Tonight was hard

iVillage Member
Registered: 08-06-2010
Tonight was hard
6
Sun, 08-08-2010 - 2:49am
Tonight was hard and I missed him....went out with some girlfriends, heard our "songs" and felt ill Would normally be sending him a message letting him know how my Saturday night was, and won't be doing that....posting here a minute instead. I don't drink and tonight I am very thankful because if I did, they would probably have been picking my crying *** off the floor. No drinks, no tears, no contact.
iVillage Member
Registered: 07-29-2010
In reply to: maydaytw
Sun, 08-08-2010 - 6:40am
I've done the exact same thing!
iVillage Member
Registered: 08-06-2010
In reply to: maydaytw
Sun, 08-08-2010 - 9:48am
Yes! We can do this. It is morning now and I am seeing things a little more clearly, although I am very much looking forward to a morning when he is not the first thought as soon as I open my eyes. The twisted range of emotions is just mind boggling. Last night when I heard "our" song, I thought of him, felt ill, and wanted to go home. Then I spent the time driving home hoping he has the same thoughts when he hears the music....why the heck do I even care. So this morning logic kicks in and I ask myself, seriously, I am a 43 year old woman who was told she looked about 30 last night, my husband thinks I am the most beautiful woman in the world....DO I NEED TO CARE WHAT THIS STUPID 45 YEAR OLD SINGLE MAN THINKS? NOOOOOOOOO......reality check, if he was as great as I make him out to be in my head he would not have been 45, single and messing around with a married woman....Repeat to self over and over. NO CONTACT...
Avatar for ratherbeme
iVillage Member
Registered: 04-23-2010
In reply to: maydaytw
Sun, 08-08-2010 - 10:41am

I think the key words that you used, are:


......reality check, if he was as great as I make him out to be in my head he would not have been......

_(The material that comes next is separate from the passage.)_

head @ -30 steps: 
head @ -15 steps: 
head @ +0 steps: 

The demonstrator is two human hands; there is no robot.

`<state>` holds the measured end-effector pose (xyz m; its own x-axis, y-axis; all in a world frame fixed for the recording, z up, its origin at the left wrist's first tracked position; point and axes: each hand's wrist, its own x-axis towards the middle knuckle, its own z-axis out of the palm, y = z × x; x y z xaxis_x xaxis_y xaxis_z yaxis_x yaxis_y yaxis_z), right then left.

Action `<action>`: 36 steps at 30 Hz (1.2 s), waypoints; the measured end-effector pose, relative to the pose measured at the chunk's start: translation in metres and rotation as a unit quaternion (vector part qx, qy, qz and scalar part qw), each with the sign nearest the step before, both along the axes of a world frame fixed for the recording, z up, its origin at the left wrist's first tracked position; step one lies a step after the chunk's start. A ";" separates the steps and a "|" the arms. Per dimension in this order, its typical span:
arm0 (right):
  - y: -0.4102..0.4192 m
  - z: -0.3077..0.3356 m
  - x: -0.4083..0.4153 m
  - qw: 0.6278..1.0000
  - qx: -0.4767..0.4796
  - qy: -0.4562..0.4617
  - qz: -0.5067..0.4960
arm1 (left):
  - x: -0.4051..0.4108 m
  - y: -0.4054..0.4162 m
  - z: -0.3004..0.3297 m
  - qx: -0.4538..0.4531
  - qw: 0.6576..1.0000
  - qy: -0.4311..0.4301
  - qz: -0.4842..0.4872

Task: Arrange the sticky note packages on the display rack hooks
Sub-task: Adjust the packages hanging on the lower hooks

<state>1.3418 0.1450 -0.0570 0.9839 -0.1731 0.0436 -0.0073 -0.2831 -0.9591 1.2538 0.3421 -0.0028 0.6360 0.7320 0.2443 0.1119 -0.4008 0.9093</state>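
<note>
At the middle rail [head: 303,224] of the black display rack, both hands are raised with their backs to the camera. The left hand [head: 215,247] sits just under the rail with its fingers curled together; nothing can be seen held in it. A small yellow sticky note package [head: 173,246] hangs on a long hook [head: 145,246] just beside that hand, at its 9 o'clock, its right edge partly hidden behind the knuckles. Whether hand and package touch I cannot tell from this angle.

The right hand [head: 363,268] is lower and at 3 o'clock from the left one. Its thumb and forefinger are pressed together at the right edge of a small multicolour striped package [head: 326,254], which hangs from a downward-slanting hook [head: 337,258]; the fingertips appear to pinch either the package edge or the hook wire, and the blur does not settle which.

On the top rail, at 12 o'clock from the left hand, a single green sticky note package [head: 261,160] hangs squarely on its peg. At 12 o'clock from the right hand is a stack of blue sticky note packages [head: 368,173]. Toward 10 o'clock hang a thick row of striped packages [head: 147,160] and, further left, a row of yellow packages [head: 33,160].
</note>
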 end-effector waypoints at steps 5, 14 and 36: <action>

If we could only keep that in our minds........ALL the time.


Hang in there..........

We only miss what could have been.

We only miss what could have been. I know I don't miss what it really was.

iVillage Member
Registered: 08-06-2010
In reply to: maydaytw
Sun, 08-08-2010 - 10:48am
Thank-you, encouragement from a man....I LOVE IT!! I cannot tell you how many times I have wished I had a man's perspective on this whole thing....Everyday is getting a little bit easier :)
iVillage Member
Registered: 07-21-2010
In reply to: maydaytw
Sun, 08-08-2010 - 4:50pm

Congratulations on getting through a hard night without breaking NC. Those low points are real killers, and the fact that you took care of yourself, didn't drink, and came and posted to EAS are all signs that you're a strong woman who is moving forward.


You're reality check is right on the money, and it still amazes me how much fantasy we can create out of so little material. My xAP, also single, is 50 and has never had a relationship that lasted more than 3 years. Furthermore, many of them have been with MW!


I've continued to customize Bodhi's fantasy vs. reality post (http://messageboards.ivillage.com/iv-rlending/?msg=29211.1)

iVillage Member
Registered: 08-06-2010
In reply to: maydaytw
Sun, 08-08-2010 - 6:11pm
He was married once briefly, the entire relationship lasted about 3 years from start to finish and that was in his early 40's. I never asked about anything prior to that. I look back now and wonder why did he never marry before that, and what did he see in me. I don't know. He is in touch with his feelings, he seemed to feel whatever he was feeling at the moment deeply. I don't think he was good at hiding them. Maybe he was moody and I never saw it because we lived the "fantasty". When I was with him, I let him see perfection and I desired for some ridiculous reason to take care of him. I have an out of town husband, huge house, 4 older kids with crazy schedules, apparently I needed one more thing to take care of. He showed me love and he was very supportive, in a strange way we played house. What blows my mind is that he might try to come back into my life....why do they do that? Are we as big of a drug to them as they are to us? I don't know. As I am typing this though I am realizing that as far as AP goes, in my sick mind he was perfect. I did not want to deal with another wife. Wow. Tomorrow 2 weeks, no contact. He will be off meeting the new lady's (of 11 days) family. In a sad and strange way, I almost feel sorry for her and am so thankful for my husband.